Some of the most respected posters posted, excellent advice above.

  1. Draft free but well ventilated was the most confusing thing to me. What it means is that you need a great deal of fresh air in the coop, but shelter from the wind. My south side of the coop has large openings at the roof line to let out warm damp air. You want to keep chicken DRY not warm. Their dry feathers will keep them warm. Don't seal it up tight or add heat.
  2. When people ask me, I say just do hens the first year or even two. Roosters take a little experience, a lot of space and a sharp knife. Many roosters do not work out, they can start out as darlings, and turn into nightmares. If you want a rooster, you need to make a plan on what you will do if he is aggressive. Some are, some are not. If you are sure you can't cull, don't get one.
  3. Chicken math needs to go both ways, adding and subtracting.
  4. Predators will find your weak spots in your set up, everything likes chicken. It sucks, but then you have space for new ones.
  5. This is a great hobby that I have enjoyed for years, you don't have to do it all at once, get it perfect and never change. So far, I have never kept a long term plan! haha things and opportunities change.
Best of luck
MRs K
 
I put organic apple cider vinegar in my dogs' water...it provides many good health properties such as pest protection, infection deterrent and fungus prevention.
 
1. Realize that chickens are not long term pets (if you DO consider them to be pets.) Consider your flock as a "pet" with members that come and go. Unless you are going to open a poultry geriatric home, you will need to bring in new birds every year or two.

2. Build your coop bigger than you think you'll need it. Build it well, don't waste money on chicken wire for the coop. Chicken wire will NOT deter predators. Put plenty of ventilation in the coop.

3. Mama heating pad for brooding chicks.

4. Think multi-purpose: need a brooder? Use a box that can be turned into compost, or build a brooder that will also work as a tractor.
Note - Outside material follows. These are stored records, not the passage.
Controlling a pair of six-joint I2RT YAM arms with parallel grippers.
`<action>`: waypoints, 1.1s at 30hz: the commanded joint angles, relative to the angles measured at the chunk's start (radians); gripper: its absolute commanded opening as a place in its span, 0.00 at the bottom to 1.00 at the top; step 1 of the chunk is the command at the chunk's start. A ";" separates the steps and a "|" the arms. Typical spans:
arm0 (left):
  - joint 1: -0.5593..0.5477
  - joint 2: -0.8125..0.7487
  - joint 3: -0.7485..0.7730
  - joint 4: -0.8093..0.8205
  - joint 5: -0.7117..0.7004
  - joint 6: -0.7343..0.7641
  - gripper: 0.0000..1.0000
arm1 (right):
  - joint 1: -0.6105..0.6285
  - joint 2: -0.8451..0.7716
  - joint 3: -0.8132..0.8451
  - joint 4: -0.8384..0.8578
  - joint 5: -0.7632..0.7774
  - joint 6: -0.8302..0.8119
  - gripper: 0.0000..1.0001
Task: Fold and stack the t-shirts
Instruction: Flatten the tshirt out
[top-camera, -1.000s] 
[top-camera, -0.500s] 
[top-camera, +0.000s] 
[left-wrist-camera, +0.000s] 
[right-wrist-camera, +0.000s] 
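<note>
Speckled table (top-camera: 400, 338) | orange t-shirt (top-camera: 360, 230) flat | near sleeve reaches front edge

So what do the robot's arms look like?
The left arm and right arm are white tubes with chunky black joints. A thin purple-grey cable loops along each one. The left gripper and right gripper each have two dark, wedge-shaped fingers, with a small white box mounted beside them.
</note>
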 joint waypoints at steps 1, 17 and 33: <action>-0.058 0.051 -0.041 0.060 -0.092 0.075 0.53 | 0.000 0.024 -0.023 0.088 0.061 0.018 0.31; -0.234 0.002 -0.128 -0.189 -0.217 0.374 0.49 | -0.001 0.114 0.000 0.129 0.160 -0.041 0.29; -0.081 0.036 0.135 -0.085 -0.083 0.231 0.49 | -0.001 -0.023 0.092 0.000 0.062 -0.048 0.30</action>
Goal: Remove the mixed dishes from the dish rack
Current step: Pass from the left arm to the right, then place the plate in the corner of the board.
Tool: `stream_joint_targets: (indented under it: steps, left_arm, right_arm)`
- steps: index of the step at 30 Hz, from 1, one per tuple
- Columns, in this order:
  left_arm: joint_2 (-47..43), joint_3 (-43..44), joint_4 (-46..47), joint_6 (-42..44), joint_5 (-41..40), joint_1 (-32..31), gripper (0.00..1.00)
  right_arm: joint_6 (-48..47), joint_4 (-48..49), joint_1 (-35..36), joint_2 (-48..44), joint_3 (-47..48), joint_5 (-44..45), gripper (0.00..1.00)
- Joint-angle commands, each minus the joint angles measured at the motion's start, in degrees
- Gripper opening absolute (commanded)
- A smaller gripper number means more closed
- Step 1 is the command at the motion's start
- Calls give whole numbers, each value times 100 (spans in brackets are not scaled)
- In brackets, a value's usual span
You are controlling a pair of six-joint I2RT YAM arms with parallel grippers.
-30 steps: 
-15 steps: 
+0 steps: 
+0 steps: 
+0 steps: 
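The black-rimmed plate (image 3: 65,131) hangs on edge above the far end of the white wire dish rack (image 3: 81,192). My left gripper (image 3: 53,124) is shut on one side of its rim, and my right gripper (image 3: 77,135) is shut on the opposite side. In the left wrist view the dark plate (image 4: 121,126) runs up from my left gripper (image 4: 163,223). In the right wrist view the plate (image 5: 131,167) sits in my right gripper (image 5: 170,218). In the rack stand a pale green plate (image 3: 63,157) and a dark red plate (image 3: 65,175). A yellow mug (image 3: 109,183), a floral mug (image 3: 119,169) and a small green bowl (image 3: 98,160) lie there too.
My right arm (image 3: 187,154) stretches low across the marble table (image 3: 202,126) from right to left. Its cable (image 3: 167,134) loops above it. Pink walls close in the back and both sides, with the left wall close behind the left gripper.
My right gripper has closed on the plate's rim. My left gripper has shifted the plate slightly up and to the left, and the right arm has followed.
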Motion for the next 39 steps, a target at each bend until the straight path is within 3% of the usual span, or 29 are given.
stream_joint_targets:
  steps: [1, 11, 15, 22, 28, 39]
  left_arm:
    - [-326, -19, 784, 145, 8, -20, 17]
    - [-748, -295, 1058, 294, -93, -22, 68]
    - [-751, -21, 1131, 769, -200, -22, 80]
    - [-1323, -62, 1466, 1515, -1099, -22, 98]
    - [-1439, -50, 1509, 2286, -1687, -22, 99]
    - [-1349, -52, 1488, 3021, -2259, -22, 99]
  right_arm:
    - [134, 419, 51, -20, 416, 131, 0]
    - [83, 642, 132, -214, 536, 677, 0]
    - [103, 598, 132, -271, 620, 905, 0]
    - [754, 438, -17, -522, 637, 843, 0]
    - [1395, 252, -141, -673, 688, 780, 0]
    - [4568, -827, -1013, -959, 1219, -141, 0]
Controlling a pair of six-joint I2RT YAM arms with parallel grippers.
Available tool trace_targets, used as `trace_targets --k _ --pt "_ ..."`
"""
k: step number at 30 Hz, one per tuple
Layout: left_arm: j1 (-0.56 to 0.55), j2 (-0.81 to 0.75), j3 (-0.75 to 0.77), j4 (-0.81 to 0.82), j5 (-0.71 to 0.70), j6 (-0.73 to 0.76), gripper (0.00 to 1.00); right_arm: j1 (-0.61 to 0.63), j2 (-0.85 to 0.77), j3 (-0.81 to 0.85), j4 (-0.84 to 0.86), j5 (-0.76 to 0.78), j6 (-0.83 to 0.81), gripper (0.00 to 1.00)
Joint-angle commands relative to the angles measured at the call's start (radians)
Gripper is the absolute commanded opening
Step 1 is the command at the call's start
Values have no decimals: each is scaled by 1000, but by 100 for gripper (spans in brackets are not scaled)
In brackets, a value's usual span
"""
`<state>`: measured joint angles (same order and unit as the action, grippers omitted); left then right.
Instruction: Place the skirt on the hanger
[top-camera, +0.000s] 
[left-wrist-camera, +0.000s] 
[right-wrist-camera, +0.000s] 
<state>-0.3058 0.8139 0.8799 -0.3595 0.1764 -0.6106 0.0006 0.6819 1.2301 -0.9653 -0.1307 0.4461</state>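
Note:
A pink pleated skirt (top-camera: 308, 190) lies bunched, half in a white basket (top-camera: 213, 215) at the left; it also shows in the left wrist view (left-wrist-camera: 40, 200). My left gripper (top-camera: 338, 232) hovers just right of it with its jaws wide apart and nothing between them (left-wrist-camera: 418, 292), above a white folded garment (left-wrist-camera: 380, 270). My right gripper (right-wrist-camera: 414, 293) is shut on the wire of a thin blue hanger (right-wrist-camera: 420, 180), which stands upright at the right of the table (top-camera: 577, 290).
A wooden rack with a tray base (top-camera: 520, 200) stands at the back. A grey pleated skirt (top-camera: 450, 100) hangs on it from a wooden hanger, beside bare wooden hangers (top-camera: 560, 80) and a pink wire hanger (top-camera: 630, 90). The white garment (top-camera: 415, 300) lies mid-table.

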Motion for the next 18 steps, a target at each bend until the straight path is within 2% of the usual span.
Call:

Size it so it can go over a raised bed in the garden.

5. Deep litter in the coop and in the run if the run looses it's grass cover. The worst thing you can do is have your flock confined to a barren mud or dust bowl. This creates an unhealthy soil that is not capable of growing anything because of the nutrient overload. (It is also more prone to harboring parasites.) Chickens miss the benefit of having a healthy soil/ green vegetation / and insects to work on. Cover that run with a good thick layer of mixed materials (grass clippings, leaves, wood chips, spent litter from the coop, garden debris, even stable litter) and the chickens will happily turn that material into a rich black compost. The run will no longer have any odor! While you're at it, give your chickens some landscaping in their run: a swing, some logs, a pallet propped up on one end, or on cinder blocks, a couple of bales of hay or straw to play on, a frame to grow fodder in.